= Exercise instructions =
Read the listing below and copy out each line where the word "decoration" occurs.

* * *

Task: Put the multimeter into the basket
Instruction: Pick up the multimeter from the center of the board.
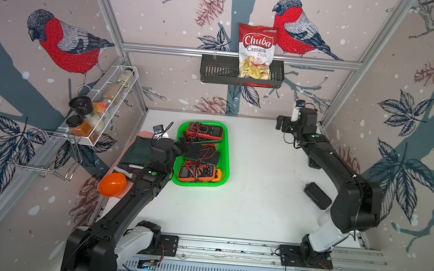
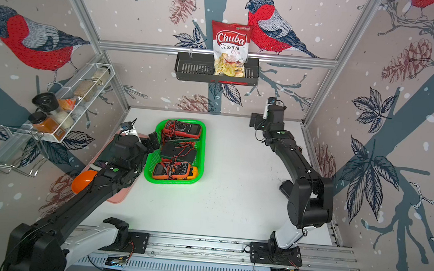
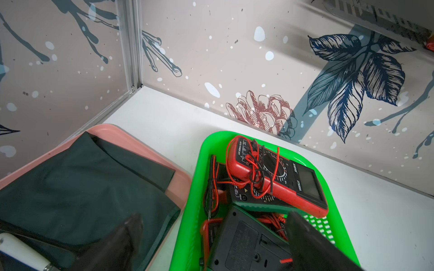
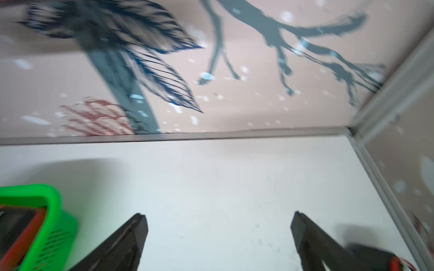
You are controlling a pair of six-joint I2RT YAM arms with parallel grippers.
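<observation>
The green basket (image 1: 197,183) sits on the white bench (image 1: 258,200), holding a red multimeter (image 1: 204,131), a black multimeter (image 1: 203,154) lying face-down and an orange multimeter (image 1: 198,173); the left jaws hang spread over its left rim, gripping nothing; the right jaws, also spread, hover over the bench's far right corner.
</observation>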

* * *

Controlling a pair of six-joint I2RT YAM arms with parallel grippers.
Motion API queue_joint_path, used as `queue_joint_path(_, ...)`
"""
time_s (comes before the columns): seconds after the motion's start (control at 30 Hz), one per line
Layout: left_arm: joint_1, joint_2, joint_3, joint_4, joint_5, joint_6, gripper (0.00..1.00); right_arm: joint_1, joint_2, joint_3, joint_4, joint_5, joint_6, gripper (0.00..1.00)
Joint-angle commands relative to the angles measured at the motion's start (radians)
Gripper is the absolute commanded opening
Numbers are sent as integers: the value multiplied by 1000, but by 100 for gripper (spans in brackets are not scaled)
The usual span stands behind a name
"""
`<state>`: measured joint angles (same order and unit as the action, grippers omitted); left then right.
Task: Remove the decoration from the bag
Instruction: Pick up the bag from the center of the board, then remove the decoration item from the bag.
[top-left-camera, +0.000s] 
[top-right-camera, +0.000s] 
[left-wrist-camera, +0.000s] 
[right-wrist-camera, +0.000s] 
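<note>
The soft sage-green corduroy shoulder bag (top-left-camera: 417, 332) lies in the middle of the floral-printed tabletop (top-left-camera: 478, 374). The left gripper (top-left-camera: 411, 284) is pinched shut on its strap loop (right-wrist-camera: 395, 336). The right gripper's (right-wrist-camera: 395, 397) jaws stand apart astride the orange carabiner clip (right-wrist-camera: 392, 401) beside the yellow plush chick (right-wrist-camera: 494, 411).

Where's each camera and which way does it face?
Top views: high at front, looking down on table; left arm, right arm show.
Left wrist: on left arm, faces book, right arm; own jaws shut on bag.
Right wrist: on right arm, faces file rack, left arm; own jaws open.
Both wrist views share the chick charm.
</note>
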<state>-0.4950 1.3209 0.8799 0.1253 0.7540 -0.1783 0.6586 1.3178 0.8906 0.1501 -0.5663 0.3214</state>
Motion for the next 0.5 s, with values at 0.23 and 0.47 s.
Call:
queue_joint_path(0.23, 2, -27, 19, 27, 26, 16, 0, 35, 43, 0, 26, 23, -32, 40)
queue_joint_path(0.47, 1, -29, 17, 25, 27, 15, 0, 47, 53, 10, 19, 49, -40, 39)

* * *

= The answer =
Task: Remove the decoration from the bag
Instruction: Pick up the bag from the center of the board, then remove the decoration item from the bag.

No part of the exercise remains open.